Large-scale, machine-readable bilingual dictionaries provided by the Chair for Applied Computational Linguistics (ACoLi) at the University of Augsburg, Germany. As a technical basis, we employ OntoLex-Lemon (https://www.w3.org/2016/05/ontolex/) for data modelling, OLiA (http://purl.org/olia) for representing grammatical information, lexvo (http://lexvo.org) for ISO 639 language identifiers and GlottoLog (http://glottolog.org) for identifiers of non-ISO-639 language varieties.
At the moment, we provide OntoLex-lemon and TIAD-TSV editions of open source dictionaries for more than 400 language varieties and more than 2500 language pairs (stable and experimental), with more than 3000 lexical data sets in total, see statistics below. Note that we exclude most smaller data sets (with less than 10,000 translation pairs) in these counts. Additional data has been converted, but is still awaiting copyright clearance.

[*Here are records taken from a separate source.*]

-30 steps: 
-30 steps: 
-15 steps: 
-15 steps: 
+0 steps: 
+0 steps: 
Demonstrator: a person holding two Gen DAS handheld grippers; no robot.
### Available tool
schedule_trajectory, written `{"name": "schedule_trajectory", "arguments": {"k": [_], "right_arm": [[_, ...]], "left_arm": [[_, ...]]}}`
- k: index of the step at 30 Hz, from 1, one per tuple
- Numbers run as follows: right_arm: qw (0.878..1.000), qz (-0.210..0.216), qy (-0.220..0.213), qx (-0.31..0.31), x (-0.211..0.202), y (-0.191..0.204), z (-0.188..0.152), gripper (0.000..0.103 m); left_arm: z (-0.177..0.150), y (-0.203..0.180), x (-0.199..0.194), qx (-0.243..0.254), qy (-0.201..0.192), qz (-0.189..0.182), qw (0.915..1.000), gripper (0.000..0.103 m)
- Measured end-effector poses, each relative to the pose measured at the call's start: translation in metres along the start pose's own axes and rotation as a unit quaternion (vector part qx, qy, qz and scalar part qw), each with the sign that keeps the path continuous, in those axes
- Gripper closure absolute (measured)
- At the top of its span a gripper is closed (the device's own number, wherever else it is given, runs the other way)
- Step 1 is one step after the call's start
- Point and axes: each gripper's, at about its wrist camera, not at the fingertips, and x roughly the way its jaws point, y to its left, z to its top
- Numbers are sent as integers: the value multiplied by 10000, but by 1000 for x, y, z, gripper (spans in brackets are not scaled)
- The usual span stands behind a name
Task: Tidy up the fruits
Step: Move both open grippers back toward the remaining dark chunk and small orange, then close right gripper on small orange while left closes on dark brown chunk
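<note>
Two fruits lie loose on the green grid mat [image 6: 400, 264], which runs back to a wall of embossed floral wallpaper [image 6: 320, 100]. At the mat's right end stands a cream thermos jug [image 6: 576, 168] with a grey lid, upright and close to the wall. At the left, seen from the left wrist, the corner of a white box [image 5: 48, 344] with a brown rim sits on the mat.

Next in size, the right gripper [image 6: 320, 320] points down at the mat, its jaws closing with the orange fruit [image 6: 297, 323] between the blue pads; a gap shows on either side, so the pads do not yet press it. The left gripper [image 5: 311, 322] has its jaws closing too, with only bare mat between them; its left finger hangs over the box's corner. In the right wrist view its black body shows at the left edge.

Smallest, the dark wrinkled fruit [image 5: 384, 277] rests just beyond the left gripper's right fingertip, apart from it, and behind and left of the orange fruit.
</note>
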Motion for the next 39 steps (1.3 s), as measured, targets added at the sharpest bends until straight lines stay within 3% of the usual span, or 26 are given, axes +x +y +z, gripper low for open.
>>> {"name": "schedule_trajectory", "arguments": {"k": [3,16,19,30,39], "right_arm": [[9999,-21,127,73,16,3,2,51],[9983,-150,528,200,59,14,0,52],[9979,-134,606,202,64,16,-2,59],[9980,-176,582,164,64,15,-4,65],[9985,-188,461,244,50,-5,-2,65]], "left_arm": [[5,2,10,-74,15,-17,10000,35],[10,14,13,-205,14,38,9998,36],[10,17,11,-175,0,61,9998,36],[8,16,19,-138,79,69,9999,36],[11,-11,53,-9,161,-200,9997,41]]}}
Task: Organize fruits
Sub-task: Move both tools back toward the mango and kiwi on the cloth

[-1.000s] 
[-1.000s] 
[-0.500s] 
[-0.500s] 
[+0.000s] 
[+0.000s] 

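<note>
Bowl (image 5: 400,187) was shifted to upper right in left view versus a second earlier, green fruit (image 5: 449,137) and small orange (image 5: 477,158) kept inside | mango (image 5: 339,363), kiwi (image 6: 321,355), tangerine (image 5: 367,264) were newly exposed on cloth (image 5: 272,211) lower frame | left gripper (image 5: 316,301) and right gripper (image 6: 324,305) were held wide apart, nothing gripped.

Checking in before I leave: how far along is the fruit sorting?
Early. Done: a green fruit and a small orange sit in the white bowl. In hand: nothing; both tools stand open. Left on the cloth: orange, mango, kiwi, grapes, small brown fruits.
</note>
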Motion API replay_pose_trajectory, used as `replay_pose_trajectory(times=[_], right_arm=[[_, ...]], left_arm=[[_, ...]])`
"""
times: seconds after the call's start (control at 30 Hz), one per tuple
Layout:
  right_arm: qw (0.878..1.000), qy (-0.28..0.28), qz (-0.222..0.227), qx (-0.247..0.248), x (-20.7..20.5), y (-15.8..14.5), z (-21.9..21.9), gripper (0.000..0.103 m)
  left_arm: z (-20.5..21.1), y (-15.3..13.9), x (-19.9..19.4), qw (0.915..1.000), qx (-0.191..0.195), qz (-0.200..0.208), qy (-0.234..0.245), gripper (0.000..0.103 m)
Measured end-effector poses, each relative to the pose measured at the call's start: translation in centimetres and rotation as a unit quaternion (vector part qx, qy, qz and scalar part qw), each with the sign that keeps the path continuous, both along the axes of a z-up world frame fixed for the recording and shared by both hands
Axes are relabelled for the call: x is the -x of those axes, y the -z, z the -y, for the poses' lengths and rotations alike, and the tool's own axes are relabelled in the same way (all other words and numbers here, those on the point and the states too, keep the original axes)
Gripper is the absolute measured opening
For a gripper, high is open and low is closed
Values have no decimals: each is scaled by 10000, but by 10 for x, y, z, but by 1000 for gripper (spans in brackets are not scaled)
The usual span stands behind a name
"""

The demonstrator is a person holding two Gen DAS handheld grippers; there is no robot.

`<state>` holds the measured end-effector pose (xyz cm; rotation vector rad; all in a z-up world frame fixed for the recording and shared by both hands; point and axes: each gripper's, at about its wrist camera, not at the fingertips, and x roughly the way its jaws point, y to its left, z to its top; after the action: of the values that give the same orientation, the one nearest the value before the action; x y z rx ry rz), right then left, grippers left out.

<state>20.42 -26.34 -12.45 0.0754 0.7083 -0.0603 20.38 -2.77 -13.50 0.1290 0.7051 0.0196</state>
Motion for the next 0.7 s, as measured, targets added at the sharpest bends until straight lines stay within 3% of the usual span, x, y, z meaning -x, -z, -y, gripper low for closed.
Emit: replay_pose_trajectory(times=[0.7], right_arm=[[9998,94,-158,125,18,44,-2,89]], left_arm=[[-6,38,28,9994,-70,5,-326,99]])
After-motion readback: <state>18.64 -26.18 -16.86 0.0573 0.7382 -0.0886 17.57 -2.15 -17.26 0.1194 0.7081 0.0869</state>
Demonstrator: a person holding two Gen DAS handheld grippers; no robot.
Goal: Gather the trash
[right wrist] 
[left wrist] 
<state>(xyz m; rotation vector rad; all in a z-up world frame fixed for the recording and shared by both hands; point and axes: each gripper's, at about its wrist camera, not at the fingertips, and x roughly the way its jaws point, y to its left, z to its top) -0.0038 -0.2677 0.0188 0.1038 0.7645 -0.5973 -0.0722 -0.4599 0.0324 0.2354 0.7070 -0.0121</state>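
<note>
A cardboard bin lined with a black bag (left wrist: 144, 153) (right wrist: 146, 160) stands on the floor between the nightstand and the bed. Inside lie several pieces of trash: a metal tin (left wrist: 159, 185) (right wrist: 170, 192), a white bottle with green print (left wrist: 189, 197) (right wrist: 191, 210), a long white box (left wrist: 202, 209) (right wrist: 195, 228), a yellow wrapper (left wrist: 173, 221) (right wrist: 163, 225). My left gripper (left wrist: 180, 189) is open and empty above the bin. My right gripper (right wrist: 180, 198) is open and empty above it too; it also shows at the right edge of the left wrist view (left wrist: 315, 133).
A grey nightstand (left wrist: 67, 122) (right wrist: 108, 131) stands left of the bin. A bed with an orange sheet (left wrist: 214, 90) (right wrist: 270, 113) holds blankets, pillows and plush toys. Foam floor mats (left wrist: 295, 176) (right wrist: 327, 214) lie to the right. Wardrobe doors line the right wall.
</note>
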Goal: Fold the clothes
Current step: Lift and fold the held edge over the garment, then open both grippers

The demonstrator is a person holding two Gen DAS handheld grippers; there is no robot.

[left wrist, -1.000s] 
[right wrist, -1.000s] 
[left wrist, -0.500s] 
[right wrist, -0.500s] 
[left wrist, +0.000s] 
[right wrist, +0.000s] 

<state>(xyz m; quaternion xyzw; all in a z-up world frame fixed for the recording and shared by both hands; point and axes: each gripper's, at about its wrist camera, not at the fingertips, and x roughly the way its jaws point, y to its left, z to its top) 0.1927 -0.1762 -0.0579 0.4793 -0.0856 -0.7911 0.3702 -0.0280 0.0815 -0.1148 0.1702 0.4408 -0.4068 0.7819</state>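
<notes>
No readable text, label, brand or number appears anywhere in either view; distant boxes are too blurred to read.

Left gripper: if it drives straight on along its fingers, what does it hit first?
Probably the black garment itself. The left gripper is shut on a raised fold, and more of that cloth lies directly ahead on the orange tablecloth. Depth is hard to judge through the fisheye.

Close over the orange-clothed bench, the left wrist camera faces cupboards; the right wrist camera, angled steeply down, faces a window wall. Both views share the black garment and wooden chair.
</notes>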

The data is currently maintained by the Chair for Applied Computational Linguistics (ACoLi) at the University of Augsburg, Germany. The initial development of this data took place 2015-2022 at the Applied Computational Linguistics lab of Goethe University Frankfurt, Germany, in the context of the BMBF-funded research group Linked Open Dictionaries (LiODi, 2015-2022) and in collaboration with the Institute for Empirical Linguistics at Goethe University Frankfurt. The LiODi project aimed at creating Linked Open Data representations of dictionaries and the development of an infrastructure and methodologies for their practical application in language contact studies, mostly in Eurasia and the Caucasus area.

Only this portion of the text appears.